Wintermute isn’t alone in noticing this.
The Institutional Crowd Already Moving In
Jump Trading, Susquehanna, and Galaxy Digital are already active in prediction markets. Prime brokers Clear Street and Marex have built clearing on-ramps specifically for hedge fund clients wanting access to the sector. Flutter Entertainment — the gambling group — has already started generating revenue as a market maker here. And Citadel Securities has flagged the potential upside of getting involved, though it hasn’t made a formal move yet, at least not publicly.
That’s a pretty serious roster for a market that critics still sometimes wave off as a novelty. When Jump and Susquehanna show up, it’s not because someone thought it’d be fun. They’re there because the risk-reward math started making sense.
Still, there’s an honest question about capacity. More institutional players means more flow. More flow means you need more liquidity to absorb it without breaking the price signals that make the whole thing valuable. The sector’s ability to handle that additional volume is unclear yet — it depends heavily on whether market makers like Wintermute can actually build the depth needed, or whether the infrastructure lags behind demand for another year or two.

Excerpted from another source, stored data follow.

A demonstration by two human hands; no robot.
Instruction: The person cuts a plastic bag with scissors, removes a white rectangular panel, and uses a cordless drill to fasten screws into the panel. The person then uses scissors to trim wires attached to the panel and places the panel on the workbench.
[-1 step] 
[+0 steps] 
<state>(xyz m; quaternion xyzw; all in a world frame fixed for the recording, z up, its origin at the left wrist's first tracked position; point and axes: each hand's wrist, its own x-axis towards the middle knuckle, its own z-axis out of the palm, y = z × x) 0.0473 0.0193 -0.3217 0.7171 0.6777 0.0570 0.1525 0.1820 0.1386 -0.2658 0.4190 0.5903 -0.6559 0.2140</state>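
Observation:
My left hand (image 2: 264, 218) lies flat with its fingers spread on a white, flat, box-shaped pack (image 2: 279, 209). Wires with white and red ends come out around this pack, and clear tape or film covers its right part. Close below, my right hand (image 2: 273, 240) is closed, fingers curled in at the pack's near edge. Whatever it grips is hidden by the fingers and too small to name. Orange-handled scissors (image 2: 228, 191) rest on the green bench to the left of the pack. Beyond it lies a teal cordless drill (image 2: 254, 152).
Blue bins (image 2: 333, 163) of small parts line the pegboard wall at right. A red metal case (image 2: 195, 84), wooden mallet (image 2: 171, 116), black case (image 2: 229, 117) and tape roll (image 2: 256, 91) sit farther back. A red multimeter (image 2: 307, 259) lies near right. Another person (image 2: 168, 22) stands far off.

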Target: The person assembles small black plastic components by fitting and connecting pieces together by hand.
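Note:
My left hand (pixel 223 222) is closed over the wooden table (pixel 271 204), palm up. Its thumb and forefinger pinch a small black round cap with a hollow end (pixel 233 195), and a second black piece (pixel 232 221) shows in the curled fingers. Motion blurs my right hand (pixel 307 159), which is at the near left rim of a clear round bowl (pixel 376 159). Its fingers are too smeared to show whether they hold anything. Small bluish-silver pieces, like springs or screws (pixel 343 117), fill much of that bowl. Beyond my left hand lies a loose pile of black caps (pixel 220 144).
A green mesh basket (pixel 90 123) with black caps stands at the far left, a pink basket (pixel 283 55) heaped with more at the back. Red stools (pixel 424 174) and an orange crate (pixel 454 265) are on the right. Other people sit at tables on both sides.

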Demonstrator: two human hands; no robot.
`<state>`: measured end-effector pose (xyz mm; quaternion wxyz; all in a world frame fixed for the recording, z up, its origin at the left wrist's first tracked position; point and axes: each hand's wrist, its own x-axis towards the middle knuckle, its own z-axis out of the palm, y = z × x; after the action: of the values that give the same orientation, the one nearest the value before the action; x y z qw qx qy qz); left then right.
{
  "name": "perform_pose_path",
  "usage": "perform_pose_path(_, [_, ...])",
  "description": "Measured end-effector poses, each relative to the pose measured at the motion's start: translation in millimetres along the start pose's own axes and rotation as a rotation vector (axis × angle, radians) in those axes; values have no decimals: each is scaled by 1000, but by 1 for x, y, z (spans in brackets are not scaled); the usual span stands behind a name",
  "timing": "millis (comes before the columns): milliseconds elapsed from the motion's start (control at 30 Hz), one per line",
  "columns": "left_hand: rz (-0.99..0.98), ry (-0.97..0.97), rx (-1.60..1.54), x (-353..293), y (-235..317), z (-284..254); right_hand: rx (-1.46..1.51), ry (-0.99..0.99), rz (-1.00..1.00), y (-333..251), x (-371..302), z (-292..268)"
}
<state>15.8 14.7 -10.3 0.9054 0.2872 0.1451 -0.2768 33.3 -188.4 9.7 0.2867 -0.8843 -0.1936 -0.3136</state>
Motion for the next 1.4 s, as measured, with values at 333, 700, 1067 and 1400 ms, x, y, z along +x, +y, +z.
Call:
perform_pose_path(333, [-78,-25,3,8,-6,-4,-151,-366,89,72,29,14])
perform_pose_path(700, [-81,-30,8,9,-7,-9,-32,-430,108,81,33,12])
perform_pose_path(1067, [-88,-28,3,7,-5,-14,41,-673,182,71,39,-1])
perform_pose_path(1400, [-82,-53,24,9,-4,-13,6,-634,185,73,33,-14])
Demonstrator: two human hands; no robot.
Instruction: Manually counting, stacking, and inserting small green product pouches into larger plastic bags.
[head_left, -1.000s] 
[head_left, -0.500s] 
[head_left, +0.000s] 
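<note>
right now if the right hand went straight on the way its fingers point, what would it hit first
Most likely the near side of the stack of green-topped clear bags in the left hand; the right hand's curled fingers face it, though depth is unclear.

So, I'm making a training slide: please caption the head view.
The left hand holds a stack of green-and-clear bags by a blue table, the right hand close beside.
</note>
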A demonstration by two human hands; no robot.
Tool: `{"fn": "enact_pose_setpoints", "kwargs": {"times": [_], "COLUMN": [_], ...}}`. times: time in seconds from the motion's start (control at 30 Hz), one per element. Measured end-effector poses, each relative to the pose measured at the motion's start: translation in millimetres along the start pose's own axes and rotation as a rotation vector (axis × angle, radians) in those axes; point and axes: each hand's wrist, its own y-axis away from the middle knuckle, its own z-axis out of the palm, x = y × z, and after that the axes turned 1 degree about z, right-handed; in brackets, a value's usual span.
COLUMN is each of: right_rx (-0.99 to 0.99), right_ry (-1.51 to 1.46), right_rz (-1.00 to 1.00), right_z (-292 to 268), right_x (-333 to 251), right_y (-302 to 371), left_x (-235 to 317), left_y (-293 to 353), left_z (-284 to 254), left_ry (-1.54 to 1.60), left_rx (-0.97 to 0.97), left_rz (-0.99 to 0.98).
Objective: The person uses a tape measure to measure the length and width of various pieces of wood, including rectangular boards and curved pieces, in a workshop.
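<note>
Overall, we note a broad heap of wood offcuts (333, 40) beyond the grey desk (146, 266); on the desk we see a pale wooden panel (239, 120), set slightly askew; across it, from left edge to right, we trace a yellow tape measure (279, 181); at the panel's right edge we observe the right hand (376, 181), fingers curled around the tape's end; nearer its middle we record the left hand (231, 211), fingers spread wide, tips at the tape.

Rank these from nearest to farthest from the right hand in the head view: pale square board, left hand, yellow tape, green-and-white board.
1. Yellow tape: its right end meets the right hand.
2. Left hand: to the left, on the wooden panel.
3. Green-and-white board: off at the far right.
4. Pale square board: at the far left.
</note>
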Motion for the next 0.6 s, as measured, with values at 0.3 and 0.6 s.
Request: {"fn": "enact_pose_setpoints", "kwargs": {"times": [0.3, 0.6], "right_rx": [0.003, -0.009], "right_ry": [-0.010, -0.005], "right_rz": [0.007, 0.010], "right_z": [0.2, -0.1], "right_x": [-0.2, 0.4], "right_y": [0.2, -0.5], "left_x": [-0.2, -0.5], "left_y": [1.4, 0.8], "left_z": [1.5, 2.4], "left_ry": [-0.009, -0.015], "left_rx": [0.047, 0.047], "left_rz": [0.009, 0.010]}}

Wintermute’s edge, if it has one, is that it doesn’t need to retrofit. The blockchain settlement rails and stablecoin collateral mechanisms it uses in crypto markets translate pretty directly into the prediction market context. It’s not adapting a traditional finance toolkit to a weird new format — it’s extending an existing digital asset toolkit into an adjacent space. That’s a real structural advantage over, say, a legacy prime broker trying to build the same capability from scratch.
The broader picture is probably this: prediction markets have been waiting for a liquidity inflection point. Retail participation got them to $20 billion monthly. Institutional participation — real, sustained, two-sided market-making from firms with Wintermute’s scale — could push that significantly further. Or it could expose how thin the underlying infrastructure still is when serious size starts moving through it.
No one knows yet. Ostrovskis seems to think the upside is real, and Wintermute clearly decided the bet was worth making. The firm runs liquidity across more than 70 exchanges globally, so it’s not exactly short on experience managing complex, multi-venue market structures.
What’s less clear is the timeline. Prediction markets maturing into a genuine institutional asset class could take another two years or it could accelerate fast — depends on regulatory clarity, platform development, and whether the liquidity flywheel actually starts spinning now that serious market makers are involved. Wintermute’s entry doesn’t guarantee that outcome, but it’s probably the most credible signal yet that the sector isn’t staying niche.
Flutter Entertainment is already booking revenue here. Clear Street already built the clearing pipes. Wintermute is now quoting two-sided markets on Kalshi and Polymarket with $3.5 trillion worth of trading infrastructure behind it.
Frequently Asked Questions
Which prediction market platforms is Wintermute providing liquidity on?
Wintermute is providing two-sided liquidity on Kalshi and Polymarket, using the same trading infrastructure it runs across crypto spot and derivatives markets.
Who else is active as a market maker in prediction markets?
Jump Trading, Susquehanna, and Galaxy Digital are already active in the space, while Flutter Entertainment has started generating revenue as a market maker and Citadel Securities has flagged potential interest in entering.